Proteste gegen umstrittenen Politologen Finkelstein in Halle

Erstveröffentlicht: 
25.01.2017

Vor dem Max-Planck-Institut für ethnologische Forschung in Halle haben am Montagabend rund 40 Demonstranten gegen den Gastwissenschaftler und Politologen Norman Finkelstein (63) protestiert. Sie forderten „Solidarität mit Israel“. Der umstrittene US-amerikanisch-jüdische Wissenschaftler ist noch bis Freitag auf Einladung des Instituts in der Saalestadt.

 

Halle. Vor dem Max-Planck-Institut (MPI) für ethnologische Forschung in Halle haben am Montagabend rund 40 Demonstranten gegen den Gastwissenschaftler und Politologen Norman Finkelstein (63) protestiert.
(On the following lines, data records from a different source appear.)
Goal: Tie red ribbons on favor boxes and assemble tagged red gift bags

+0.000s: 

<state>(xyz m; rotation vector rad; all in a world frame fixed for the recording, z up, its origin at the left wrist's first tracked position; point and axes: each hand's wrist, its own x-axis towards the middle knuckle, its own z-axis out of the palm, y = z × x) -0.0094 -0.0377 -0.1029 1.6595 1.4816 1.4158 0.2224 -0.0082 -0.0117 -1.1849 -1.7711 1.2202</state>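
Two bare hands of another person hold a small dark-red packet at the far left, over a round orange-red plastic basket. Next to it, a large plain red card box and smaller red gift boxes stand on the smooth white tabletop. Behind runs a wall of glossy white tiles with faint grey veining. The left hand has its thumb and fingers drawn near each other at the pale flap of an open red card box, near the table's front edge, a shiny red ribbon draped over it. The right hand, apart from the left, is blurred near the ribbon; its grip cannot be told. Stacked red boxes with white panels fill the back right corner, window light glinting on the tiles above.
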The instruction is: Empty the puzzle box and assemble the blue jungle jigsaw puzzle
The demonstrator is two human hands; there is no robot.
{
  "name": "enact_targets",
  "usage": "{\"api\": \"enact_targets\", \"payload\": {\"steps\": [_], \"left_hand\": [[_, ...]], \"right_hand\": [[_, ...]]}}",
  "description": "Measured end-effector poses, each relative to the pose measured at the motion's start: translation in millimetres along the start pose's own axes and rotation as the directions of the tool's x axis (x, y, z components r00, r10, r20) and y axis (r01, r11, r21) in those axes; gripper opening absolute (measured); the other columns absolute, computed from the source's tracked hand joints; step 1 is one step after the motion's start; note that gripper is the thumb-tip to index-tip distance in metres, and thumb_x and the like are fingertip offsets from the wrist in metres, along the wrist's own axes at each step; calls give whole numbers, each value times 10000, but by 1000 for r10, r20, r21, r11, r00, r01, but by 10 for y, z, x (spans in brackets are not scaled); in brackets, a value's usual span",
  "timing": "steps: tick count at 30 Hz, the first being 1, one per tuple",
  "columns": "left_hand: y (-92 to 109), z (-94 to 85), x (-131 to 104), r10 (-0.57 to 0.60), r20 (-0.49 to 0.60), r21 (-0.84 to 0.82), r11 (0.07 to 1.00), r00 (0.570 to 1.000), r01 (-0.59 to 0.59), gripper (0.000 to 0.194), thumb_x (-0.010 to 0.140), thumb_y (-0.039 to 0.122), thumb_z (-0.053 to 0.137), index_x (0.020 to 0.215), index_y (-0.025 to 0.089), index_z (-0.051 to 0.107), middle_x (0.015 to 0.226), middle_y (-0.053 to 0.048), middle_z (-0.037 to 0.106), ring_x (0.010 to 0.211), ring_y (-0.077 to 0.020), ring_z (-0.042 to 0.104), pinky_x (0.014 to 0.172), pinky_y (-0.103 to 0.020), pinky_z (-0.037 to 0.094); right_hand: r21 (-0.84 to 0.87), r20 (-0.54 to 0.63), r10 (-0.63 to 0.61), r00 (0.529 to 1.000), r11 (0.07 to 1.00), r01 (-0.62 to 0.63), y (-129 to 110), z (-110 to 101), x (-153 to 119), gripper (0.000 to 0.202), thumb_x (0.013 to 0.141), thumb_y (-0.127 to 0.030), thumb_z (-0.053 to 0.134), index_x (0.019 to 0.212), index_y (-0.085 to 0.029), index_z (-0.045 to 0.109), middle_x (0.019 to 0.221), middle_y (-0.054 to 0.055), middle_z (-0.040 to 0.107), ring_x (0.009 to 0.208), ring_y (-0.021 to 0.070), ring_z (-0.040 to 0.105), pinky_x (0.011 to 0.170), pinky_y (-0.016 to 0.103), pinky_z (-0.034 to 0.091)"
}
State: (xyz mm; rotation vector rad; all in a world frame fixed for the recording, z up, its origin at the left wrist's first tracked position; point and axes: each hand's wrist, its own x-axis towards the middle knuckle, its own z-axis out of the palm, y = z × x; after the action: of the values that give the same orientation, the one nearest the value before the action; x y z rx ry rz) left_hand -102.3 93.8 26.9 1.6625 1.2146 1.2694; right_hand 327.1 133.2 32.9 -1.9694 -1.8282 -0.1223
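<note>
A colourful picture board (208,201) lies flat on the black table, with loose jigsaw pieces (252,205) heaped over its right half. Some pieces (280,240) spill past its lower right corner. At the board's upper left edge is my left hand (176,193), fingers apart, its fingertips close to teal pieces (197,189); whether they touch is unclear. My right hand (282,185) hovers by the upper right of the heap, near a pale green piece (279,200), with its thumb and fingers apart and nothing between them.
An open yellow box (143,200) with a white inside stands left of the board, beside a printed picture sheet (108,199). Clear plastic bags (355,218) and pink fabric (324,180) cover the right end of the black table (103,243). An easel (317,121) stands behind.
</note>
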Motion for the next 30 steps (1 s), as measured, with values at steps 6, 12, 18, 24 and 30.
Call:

Sie forderten „Solidarität mit Israel“. Der umstrittene US-amerikanisch-jüdische Wissenschaftler ist noch bis Freitag auf Einladung des Instituts in der Saalestadt. „Es ist unerträglich, dass ein Mann wie Norman Finkelstein eingeladen wird, der vehement antisemitische und antiisraelische Positionen vertritt“, so Wanja Seifert, Sprecher von „Halle gegen Rechts“.

 

Zum zweiten Mal innerhalb von acht Tagen hatten linke Studenten und Politiker weitgehend friedlich vor dem Institut gegen Finkelsteins Besuch protestiert. In seinem wichtigsten Werk habe er das Gedenken an Auschwitz als Holocaust-Industrie bezeichnet, hatte die AG Antifa des Studentenrats der Martin-Luther-Universität bereits vergangene Woche erklärt. Im Vorfeld des Auftritts meldete sich auch der bündnisgrüne Bundespolitiker Volker Beck zu Wort, nannte es „eine Schande“, dass Finkelstein seine Thesen in der Woche des Holocaust-Gedenkens in Halle vortragen dürfe. Proteste gab es auch von der Jüdischen Gemeinde zu Halle, von den amerikanisch-jüdischen Organisationen AJC (American Jewish Committee) und dem Simon Wiesenthal Center.

 

Als Belgierin habe die Institutsdirektorin Marie-Claire Foblets vielleicht unterschätzt, dass das Thema in Deutschland emotionaler diskutiert werde als in anderen Ländern, erklärte am Dienstag MPI-Pressereferentin Susanne Kiewitz auf Anfrage. Sie verwies auf Finkelsteins häufige und weniger Aufsehen erregende Auftritte an Elite-Universitäten im angelsächsischen Raum. Dem wissenschaftlichen Institut, welches in erster Linie Grundlagenforschung betreibt, sei es ein Anliegen gewesen, mit Dr. Finkelstein über dessen Forschungsarbeiten ins Gespräch zu kommen. Kontroversen seien dabei nicht auszuschließen, sie seien im wissenschaftlichen Diskurs unverzichtbar. „Zu einer Debatten-Kultur gehört auch die Kontroverse“, so Kiewitz. Sie wies den Vorwurf, das Institut betreibe antiisraelische Propaganda, zurück. In Halle habe Finkelstein unter anderem Teile seines neuen Buches vorgestellt, das den Gaza-Konflikt analysiert. In dem internen Workshop hatte Finkelstein mit 32 Teilnehmern über das Thema staatliche Gewalt im Gaza-Streifen rund vier Stunden lang akademisch diskutiert.

 

Der in New York geborene Finkelstein, Nachfahr einer jüdischen Familie aus Polen, die durch den Nazi-Terror viele Angehörige verloren hat, zeigte sich überrascht von den Reaktionen. Zu behaupten, dass seine Eltern einen Antisemiten aufgezogen haben, sei ein unmoralischer Akt und inakzeptabel, zitiert die Mitteldeutsche Zeitung den Politologen in einem Interview. „Herr Finkelstein hat die Reaktionen im Zusammenhang mit seinem Gastaufenthalt nicht so emotional erwartet“, ergänzte gestern Pressereferentin Kiewitz. Man könne die Aufregung verstehen – es sei aber nie die Absicht des Instituts gewesen, mit der Einladung die Gefühle anderer Menschen zu verletzen.